<<<<

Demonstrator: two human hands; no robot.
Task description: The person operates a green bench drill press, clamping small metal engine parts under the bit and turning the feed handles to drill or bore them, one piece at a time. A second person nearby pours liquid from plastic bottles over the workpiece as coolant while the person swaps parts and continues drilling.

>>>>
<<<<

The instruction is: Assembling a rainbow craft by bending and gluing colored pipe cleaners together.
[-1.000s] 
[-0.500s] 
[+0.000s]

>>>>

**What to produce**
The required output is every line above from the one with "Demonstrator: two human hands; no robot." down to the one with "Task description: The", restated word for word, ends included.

**Written answer**
Demonstrator: two human hands; no robot.
Task description: The person operates a green bench drill press, clamping small metal engine parts under the bit and turning the feed handles to drill or bore them, one piece at a time. A second person nearby pours liquid from plastic bottles over the workpiece as coolant while the person swaps parts and continues drilling.

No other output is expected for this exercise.